Dataset items:
★ ★ ★ ★ ★ ★ ★
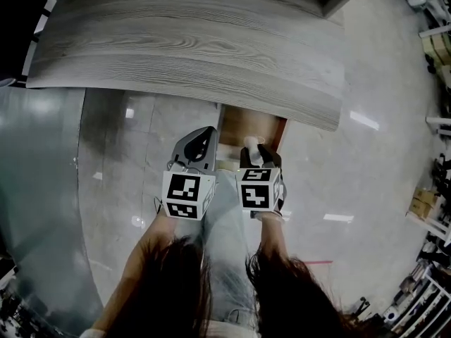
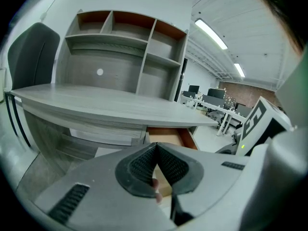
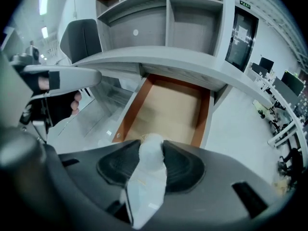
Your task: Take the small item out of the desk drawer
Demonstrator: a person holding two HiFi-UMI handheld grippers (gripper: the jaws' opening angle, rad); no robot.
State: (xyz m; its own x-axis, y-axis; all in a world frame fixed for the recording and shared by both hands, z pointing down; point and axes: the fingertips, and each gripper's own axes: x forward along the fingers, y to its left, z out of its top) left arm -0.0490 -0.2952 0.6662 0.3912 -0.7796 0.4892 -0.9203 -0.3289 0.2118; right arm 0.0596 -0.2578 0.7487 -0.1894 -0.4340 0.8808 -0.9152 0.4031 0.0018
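Notably, in the head view the person's hair (image 1: 176, 287) covers both forearms, and the desk (image 1: 190, 48) edge hides the rear of the open drawer (image 3: 168, 112). The left gripper (image 2: 155, 150) sits near the drawer's left front corner. Its jaws are pressed together with nothing between them, and a fingertip (image 2: 156, 192) shows just below the pads (image 2: 142, 165). The drawer floor is bare wood between orange side walls, with open glossy floor (image 1: 317, 182) on either side. The right gripper (image 3: 152, 150) hangs over the drawer front, with its jaws set wide and clamped on the small item (image 3: 147, 177), a white wrapped piece whose kind cannot be made out. The item fills the gap between the pads, its tip just past them above the drawer, and the rest trails back toward the camera.
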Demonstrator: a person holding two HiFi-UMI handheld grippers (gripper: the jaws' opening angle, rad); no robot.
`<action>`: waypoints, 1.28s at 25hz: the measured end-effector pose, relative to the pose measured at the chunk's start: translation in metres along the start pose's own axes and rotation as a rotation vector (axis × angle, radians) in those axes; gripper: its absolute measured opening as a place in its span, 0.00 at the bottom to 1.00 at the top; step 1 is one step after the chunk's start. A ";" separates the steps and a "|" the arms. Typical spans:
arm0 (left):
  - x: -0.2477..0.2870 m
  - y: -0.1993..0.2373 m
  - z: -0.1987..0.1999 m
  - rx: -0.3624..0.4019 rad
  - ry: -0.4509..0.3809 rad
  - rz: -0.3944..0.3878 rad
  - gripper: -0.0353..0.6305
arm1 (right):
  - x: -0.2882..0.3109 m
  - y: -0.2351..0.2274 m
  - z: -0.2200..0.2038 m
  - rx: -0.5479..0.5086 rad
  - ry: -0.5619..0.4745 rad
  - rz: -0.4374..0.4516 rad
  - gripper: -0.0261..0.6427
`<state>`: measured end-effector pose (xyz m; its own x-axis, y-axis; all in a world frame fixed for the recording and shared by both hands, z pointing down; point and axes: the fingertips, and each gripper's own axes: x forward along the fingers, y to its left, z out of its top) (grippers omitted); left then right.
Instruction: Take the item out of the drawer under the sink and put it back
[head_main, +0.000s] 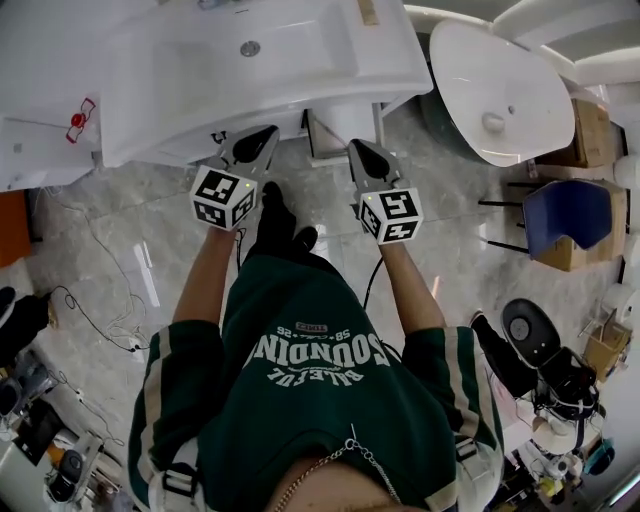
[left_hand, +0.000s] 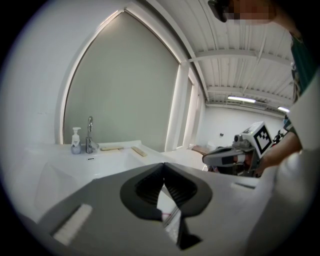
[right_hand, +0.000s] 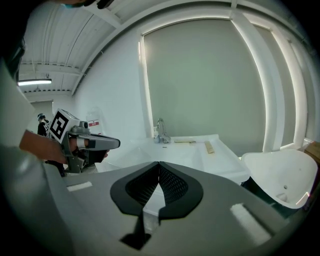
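White sink (head_main: 330, 60) lies just beyond your left tool (head_main: 262, 137) and right tool (head_main: 362, 152), both clenched empty, held side by side near its front edge over marble floor (head_main: 150, 235).

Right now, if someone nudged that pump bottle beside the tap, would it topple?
Likely: the pump bottle stands upright, tall and narrow, so a high push could tip it. It looks small, plastic, probably light. The glossy sink ledge may let it slide.
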<state>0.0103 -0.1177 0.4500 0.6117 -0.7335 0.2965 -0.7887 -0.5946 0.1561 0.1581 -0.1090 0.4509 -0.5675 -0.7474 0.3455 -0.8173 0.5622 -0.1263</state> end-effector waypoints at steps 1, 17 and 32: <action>0.003 0.000 -0.004 -0.004 0.007 -0.004 0.13 | 0.003 -0.002 -0.006 0.003 0.013 0.001 0.04; 0.031 0.004 -0.071 -0.029 0.119 -0.049 0.13 | 0.054 -0.007 -0.112 0.057 0.188 0.071 0.10; 0.040 0.021 -0.121 -0.061 0.161 -0.024 0.13 | 0.131 -0.052 -0.211 -0.146 0.418 0.091 0.16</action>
<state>0.0110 -0.1191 0.5793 0.6168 -0.6537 0.4385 -0.7790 -0.5868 0.2209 0.1474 -0.1613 0.6985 -0.5231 -0.5022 0.6886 -0.7261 0.6857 -0.0514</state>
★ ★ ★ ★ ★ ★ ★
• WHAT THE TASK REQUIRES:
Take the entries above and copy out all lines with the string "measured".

• WRITTEN SOLUTION:
`<action>`: waypoints, 1.28s at 25hz: the measured end-effector pose, relative to the pose measured at the chunk's start: translation in metres along the start pose's own axes and rotation as a rotation vector (axis × angle, radians) in those axes; gripper: its absolute measured opening as a place in its span, 0.00 at the bottom to 1.00 at the top; step 1 is one step after the chunk's start. A ";" separates the steps and a "|" the arms. Typical spans:
`<state>`: measured end-effector pose (xyz m; its own x-axis, y-axis; all in a world frame fixed for the recording and shared by both hands, z pointing down; point and axes: the fingertips, and each gripper's own axes: x forward along the fingers, y to its left, z out of its top) (grippers omitted); left then right.

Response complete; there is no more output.